RSF condemns Erdogan security team’s unacceptable behavior towards journalists during US visit


Reporters Without Borders (RSF) condemns the assault and harassment of journalists by Turkish security guards at an event in Washington, DC where President Erdogan was scheduled to speak yesterday. This is not the first time such unacceptable behavior has been used against journalists covering a visit by the Turkish president to the United States.
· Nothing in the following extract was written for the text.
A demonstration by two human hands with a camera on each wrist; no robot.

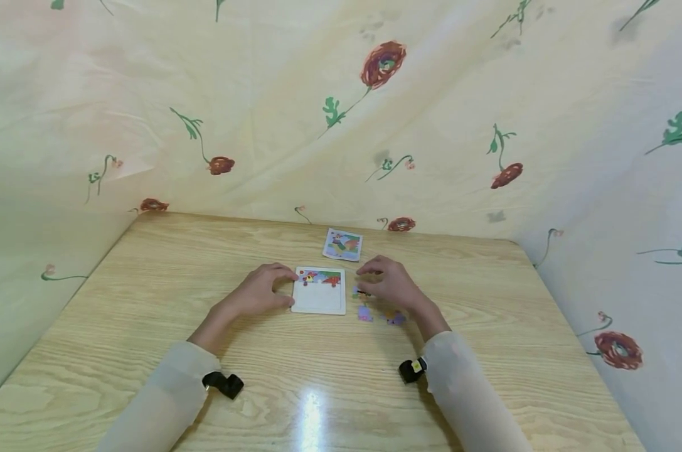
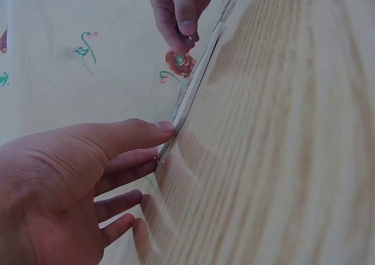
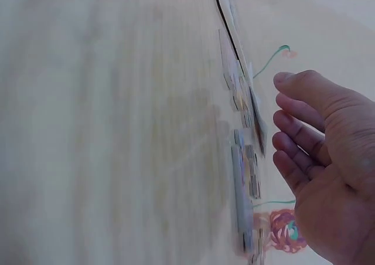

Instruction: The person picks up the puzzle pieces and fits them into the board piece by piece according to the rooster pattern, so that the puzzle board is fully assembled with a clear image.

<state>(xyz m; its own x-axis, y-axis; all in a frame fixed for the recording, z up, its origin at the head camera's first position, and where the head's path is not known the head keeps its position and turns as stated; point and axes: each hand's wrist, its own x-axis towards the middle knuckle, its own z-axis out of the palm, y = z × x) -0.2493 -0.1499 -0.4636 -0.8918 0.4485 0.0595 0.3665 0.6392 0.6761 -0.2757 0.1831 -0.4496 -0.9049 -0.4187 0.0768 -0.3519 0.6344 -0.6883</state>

Yesterday at the Brookings Institute in Washington, DC where Turkish President Recep Tayyip Erdogan was scheduled to give a speech, his security guards harassed and physically assaulted journalists trying to cover the event. They also forcibly attempted to remove several journalists from inside, although they were on the guest list. The Brookings staff prevented them from ejecting the journalists.


Adem Yavuz Arslan, Washington Correspondent of Turkey’s Ozgür Düşünce Daily newspaper, was kicked out of the building while checking in. A senior Brookings official eventually escorted Arslan back in but Brookings had to assign a security guard to the seat next to him since Turkish security guards continued to “verbally harass, insult and threaten” him.


Erdogan’s guards are not committing these barbaric acts against independent media on their own, Arslan told Reporters Without Borders (RSF). “I’m pretty confident they have their orders.”


Several other journalists were involved in the tussle with Turkish security guards. Another Turkish journalist, Emre Uslu, told AP he was kicked in the leg outside the event by Erdogan’s bodyguards and was prevented from attending the speech. An American reporter attempting to film the harassment received a kick in the chest, according to AFP.


RSF condemns the Turkish security guards’ unacceptable behavior towards journalists covering this important event in Washington, DC,” said Delphine Halgand, RSF’s US Director. “Not only is Erdogan abusing freedom of the press on a regular basis in his own country, but now his security team believes they can obstruct freedom of the press in the United States. ”


Turkey’s leader and his security team are guests in the United States,” declared Thomas Burr, president of the National Press Club, in a statement issued yesterday. “Erdogan doesn’t get to export such abuse.”


This is not the first time Erdogan’s security team has used these harsh methods against journalists covering an Erdogan visit to the US. In September 2014, Erdogan’s bodyguards attacked two Turkish journalists in New York during a visit between the Turkish leader and United States Vice President Joe Biden. One of the reporters was Adem Yavuz Arslan, the very same journalist attacked yesterday. Arslan said the president’s nephew, Ali Erdogan, who was a member of his security detail, evicted him from the hotel at the behest of one of the president’s advisers. Once he was on the street, two other advisers, Senol Kazanci and Aydin Ünal, threatened him. “Your existence is a crime,” one of them said. Two unidentified men then physically attacked Arslan in the street in front of the hotel.


Turkey is ranked 149th out of 180 countries in RSF’s latest World Press Freedom Index.